_WHAT YOU SHOULD DO_
Here the job is to return only the lines of the material, exactly, from the first one to the line with "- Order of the".

++++++

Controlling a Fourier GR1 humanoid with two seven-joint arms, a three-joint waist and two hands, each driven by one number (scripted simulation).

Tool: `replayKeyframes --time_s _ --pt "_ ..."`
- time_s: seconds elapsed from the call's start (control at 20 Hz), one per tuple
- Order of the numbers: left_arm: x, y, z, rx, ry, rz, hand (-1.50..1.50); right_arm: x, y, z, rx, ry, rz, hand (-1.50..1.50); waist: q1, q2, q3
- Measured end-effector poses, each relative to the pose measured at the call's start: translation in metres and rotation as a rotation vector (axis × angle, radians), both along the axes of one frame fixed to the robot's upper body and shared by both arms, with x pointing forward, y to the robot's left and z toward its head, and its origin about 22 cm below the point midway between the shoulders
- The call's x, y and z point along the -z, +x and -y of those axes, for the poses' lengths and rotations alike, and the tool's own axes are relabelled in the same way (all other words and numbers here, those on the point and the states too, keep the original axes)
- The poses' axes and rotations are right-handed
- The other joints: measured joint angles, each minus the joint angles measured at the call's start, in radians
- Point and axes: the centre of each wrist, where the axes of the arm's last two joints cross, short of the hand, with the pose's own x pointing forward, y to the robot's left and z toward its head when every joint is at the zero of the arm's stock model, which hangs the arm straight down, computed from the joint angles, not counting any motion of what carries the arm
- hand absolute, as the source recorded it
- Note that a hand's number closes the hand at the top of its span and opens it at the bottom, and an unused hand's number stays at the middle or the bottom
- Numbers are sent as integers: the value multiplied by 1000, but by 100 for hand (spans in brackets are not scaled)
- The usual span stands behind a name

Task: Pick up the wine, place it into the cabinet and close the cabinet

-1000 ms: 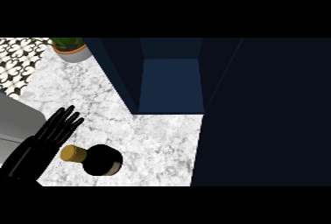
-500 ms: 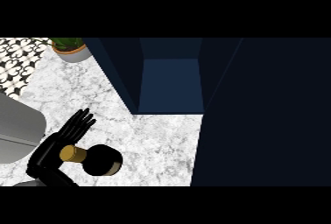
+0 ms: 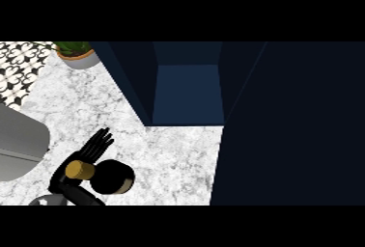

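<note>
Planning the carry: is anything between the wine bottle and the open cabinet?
Nothing visible: only bare counter lies between the wine bottle and the open cabinet; the potted plant stands well off to the left.

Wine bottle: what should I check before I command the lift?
1. Wine bottle on the counter: ok.
2. Left robot hand beside the bottle's neck: ok.
3. Fingers curled round the bottle: not ok; they look straight.
4. Cabinet open: ok.
5. Counter between bottle and cabinet free of things: ok.
6. Right robot hand out of the way: cannot tell; it is out of view.
</note>
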Motion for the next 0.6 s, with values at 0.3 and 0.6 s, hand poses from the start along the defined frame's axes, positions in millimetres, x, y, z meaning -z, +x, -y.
replayKeyframes --time_s 0.3,0.6 --pt "18 -3 5 8 14 -40 -150 1 -2 -3 -3 9 -8 -150 1 -1 0" --pt "31 -1 8 2 -39 -101 -150 -3 0 -1 2 -11 -3 -150 -4 1 0"
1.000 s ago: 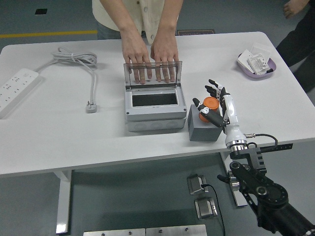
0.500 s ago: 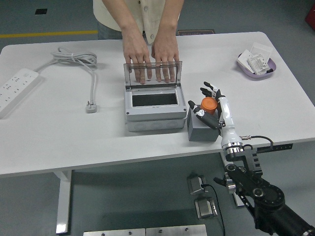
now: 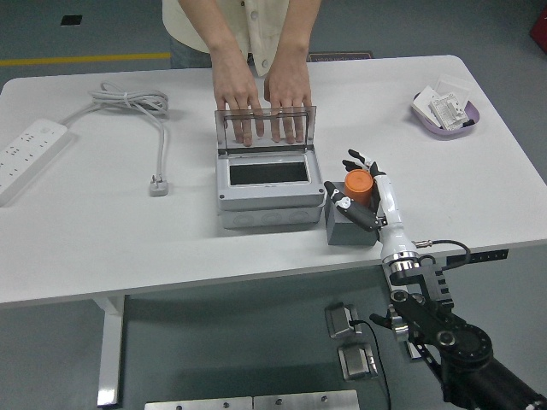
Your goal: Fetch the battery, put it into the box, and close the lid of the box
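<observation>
An orange battery (image 3: 358, 183) stands on a dark grey block (image 3: 345, 229) just right of the grey box (image 3: 268, 202). My right hand (image 3: 351, 181) comes up from the lower right and wraps the battery, thumb on its near left side and fingers (image 3: 358, 160) curled over its far side. The box is open, and its clear lid (image 3: 265, 128) stands upright at the back. A person at the far side rests both hands (image 3: 261, 98) behind the lid, fingers showing through it. My left arm is out of view.
A white power strip (image 3: 28, 154) lies at the far left, with a coiled grey cable (image 3: 130, 102) and its plug (image 3: 158, 184) on the table left of the box. A purple dish (image 3: 444, 125) with small packets sits at the back right.
My right hand has shifted left and closed around the battery, which now stands a little further left and looks more upright. The person's hands and the lid have stayed put.
</observation>
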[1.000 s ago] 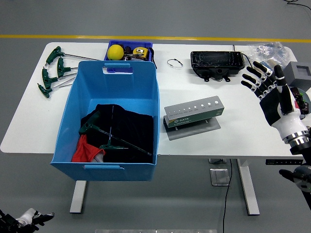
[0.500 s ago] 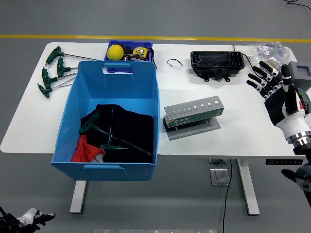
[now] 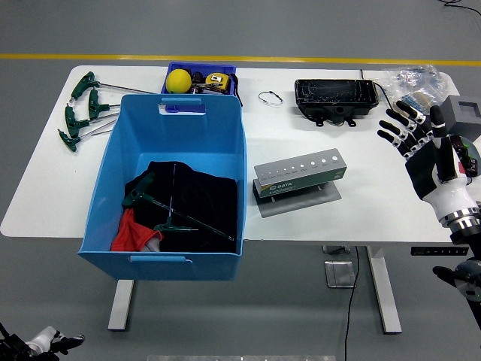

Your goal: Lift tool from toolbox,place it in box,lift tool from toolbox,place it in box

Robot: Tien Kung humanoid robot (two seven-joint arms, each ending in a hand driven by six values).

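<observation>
— Blue plastic, that big box (image 3: 167, 188) on the left half of the white table (image 3: 301, 226). What lies in it?

— Two green T-handled tools (image 3: 161, 210) on black cloth (image 3: 199, 199), with a bit of red fabric (image 3: 129, 235) at the near left corner. More green-handled T tools (image 3: 81, 111) lie on the table to the far left of the box, just beside its far left corner.

— And your right hand?

— My right hand (image 3: 421, 147) hovers over the right end of the table, fingers (image 3: 391, 129) spread apart and pointing toward the far left, holding nothing. It is well apart from the box.

— What is nearest to it?

— A grey block (image 3: 460, 114) just behind it, and crinkled clear plastic (image 3: 412, 77) at the far right corner. A black case (image 3: 335, 96) sits to the far left of my fingers.

— The middle of the table?

— A grey metal tool holder (image 3: 299, 179) with a row of holes along its top, just right of the box. Behind the box stands a small blue tray (image 3: 225, 74) with a yellow ball (image 3: 178, 80) and a yellow tape measure (image 3: 216, 80) in it. A small wire ring (image 3: 270, 98) lies between that tray and the black case.

— Your left hand?

— My left hand (image 3: 41, 344) hangs low at the near left corner, below table level; I cannot tell how it is set.
</observation>
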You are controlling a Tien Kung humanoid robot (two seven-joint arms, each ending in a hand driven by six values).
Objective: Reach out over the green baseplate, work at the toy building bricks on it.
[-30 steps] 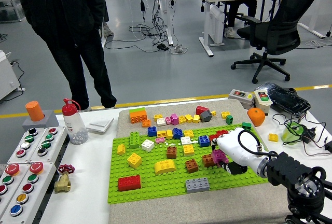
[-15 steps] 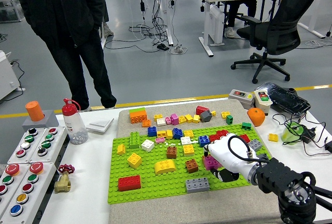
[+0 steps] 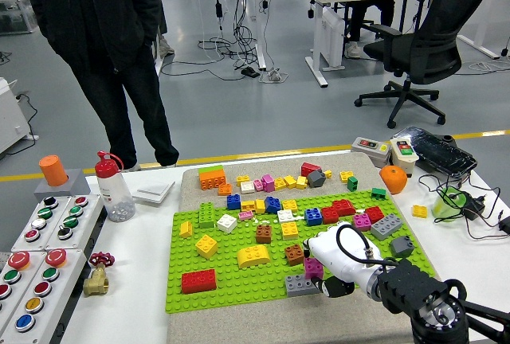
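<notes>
A white table seen from the robot's side, described from left to right.

At the far left is a button panel (image 3: 44, 236) with rows of red, green and other coloured buttons, and an orange cylinder (image 3: 53, 170) behind it. Beside them stand one clear bottle with a red cap (image 3: 114, 190) and one small brass valve with a red handwheel (image 3: 96, 274). A person in dark clothes (image 3: 103, 49) stands at the far side, hands not in view.

In the middle lies the green baseplate (image 3: 239, 280) on a beige mat. On its left half sit one red brick (image 3: 198, 281), two yellow bricks (image 3: 206, 245), one green brick (image 3: 207, 215) and one yellow arched brick (image 3: 253, 256). Two brown bricks (image 3: 294, 254) follow, then one grey brick (image 3: 303, 284). More small bricks crowd the far edge, too many to count surely.

The right hand (image 3: 333, 258), white with black joints, rests low on the baseplate's near right part, fingers curled around a pink brick (image 3: 313, 268) just above the grey brick. Whether the pink brick is pressed down or lifted cannot be told. The left hand is not visible.

To the right lie one orange fruit-shaped toy (image 3: 393, 178), a small switch box (image 3: 372, 147) and a black device with cables (image 3: 434, 153).

The job looks under way: one brick in hand, most loose bricks unplaced.
</notes>
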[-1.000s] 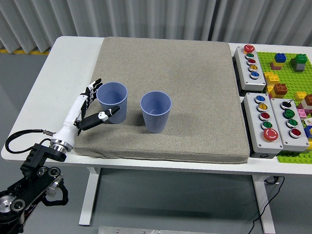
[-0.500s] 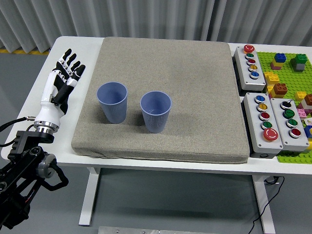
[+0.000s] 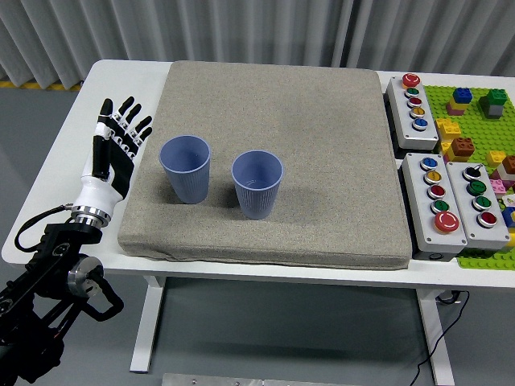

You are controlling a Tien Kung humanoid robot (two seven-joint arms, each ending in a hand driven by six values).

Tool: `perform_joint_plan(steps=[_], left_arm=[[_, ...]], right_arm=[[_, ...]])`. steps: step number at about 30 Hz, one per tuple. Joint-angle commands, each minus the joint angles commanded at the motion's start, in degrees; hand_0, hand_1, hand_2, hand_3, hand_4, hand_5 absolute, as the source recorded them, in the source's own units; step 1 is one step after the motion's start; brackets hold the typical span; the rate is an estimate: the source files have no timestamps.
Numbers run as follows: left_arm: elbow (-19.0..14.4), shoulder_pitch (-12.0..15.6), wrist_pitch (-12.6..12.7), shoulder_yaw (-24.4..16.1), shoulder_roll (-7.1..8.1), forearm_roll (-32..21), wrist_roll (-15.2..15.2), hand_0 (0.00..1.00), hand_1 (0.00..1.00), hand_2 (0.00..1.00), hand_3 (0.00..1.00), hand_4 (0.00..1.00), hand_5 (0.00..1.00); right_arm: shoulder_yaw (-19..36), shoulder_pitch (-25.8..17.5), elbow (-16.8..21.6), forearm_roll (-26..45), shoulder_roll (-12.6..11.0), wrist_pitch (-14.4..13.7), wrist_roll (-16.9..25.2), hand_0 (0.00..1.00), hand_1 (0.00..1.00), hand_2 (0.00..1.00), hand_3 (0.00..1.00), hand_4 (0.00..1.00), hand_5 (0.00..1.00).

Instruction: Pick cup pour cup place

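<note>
Two blue paper cups stand upright on a grey-brown pad [image 3: 322, 161]. The left cup [image 3: 186, 168] and the right cup [image 3: 257, 184] are a small gap apart. My left hand [image 3: 119, 138] hovers over the white table just left of the pad and of the left cup. Its palm faces up and its fingers are spread straight, holding nothing. It does not touch the cup. I cannot see into either cup well enough to tell its contents. My right arm is out of view.
Grey button boxes [image 3: 414, 102] [image 3: 455, 199] with coloured buttons sit right of the pad. A green baseplate [image 3: 471, 121] with coloured bricks lies at the far right. The white table [image 3: 80, 112] shows bare along its left side.
My left hand let go of the left cup and pulled back to the left. It has since opened flat and shifted slightly toward the pad. Both cups stand unmoved.
</note>
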Motion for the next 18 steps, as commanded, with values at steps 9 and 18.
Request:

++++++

_YOUR RESPONSE_
Controlling a Fourier GR1 humanoid with two seven-joint arms, a three-joint waist and two hands, each driven by one number (scripted simulation).

Tool: `replayKeyframes --time_s _ --pt "_ ..."`
- time_s: seconds elapsed from the call's start (control at 20 Hz), one per tuple
- Order of the numbers: left_arm: x, y, z, rx, ry, rz, hand (-1.50..1.50); right_arm: x, y, z, rx, ry, rz, hand (-1.50..1.50); waist: q1, q2, q3

Nothing remains to add to the output.